Story at a glance
- As the FDA approves convalescent plasma as a coronavirus treatment, the WHO cautions its use.
- Other scientists concur, saying it lacks scientific evidence.
Following the U.S. Food and Drug Administration's (FDA) announcement on Sunday that it approved the usage of convalescent plasma as an emergency treatment for COVID-19 patients, the World Health Organization (WHO) is cautious about it, calling the evidence of its efficacy “low quality.”
Plasma itself is the liquid part of the blood, which contains antibodies the human body develops to fight pathogens like the coronavirus. Convalescent plasma would be blood sourced from people who have recovered from a COVID-19 infection and may be used to treat sick patients by introducing the same antibodies in their own blood.
“At the moment, it’s still very low-quality evidence,” Soumya Swaminathan, the WHO chief scientist, said in a news conference. “So we recommend that convalescent plasma is still an experimental therapy, it should continue to be evaluated in well-designed randomised clinical trials.”

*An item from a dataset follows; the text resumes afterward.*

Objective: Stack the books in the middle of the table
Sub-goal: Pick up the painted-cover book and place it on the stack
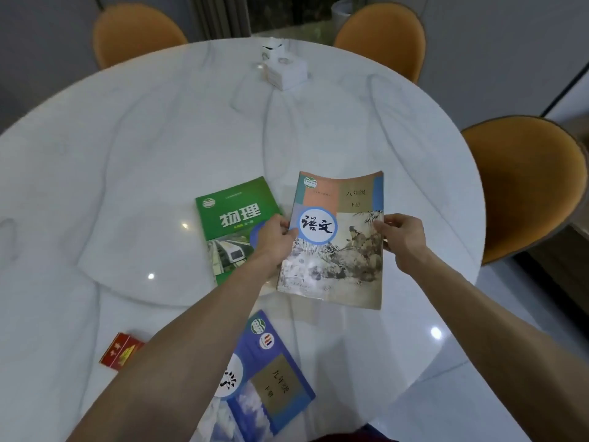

Swaminathan cites inconclusive evidence as the reason for the WHO’s caution. She added that with plasma’s inherent variability, as it is drawn from multiple different sources, it'll leave us with a product that is not as standardized as antibodies crafted in a lab.
WHO senior adviser Bruce Aylward commented on the safety risks associated with convalescent plasma.
“There are a number of side effects,” he said, citing mild fevers to prolonged lung injuries. “For that reason, the clinical trial results are extremely important.”
The FDA said that, “based on scientific evidence available, the FDA concluded this product may be effective in treating COVID-19 and that the known and potential benefits of the product outweigh the known and potential risks of the product in hospitalized COVID-19 patients.”
Other experts have concurred with the WHO, such as Ashish Jha, the director of the Harvard Global Health Institute. In a tweet, Jha wrote that he had “been optimistic about convalescent plasma as therapy. But optimism isn't science.”
“We need results of adequately powered randomized trials. Issuing an [emergency use authorization] without it would make such trials harder. And erode the credibility of the FDA,” he continued.
President Trump cited the approval as a “historic breakthrough” when making the announcement at the White House on Sunday. Prior to the agency’s authorization, Trump accused the FDA of slowing the approval processes for potential COVID-19 treatments, blaming “political reasons” for the delay.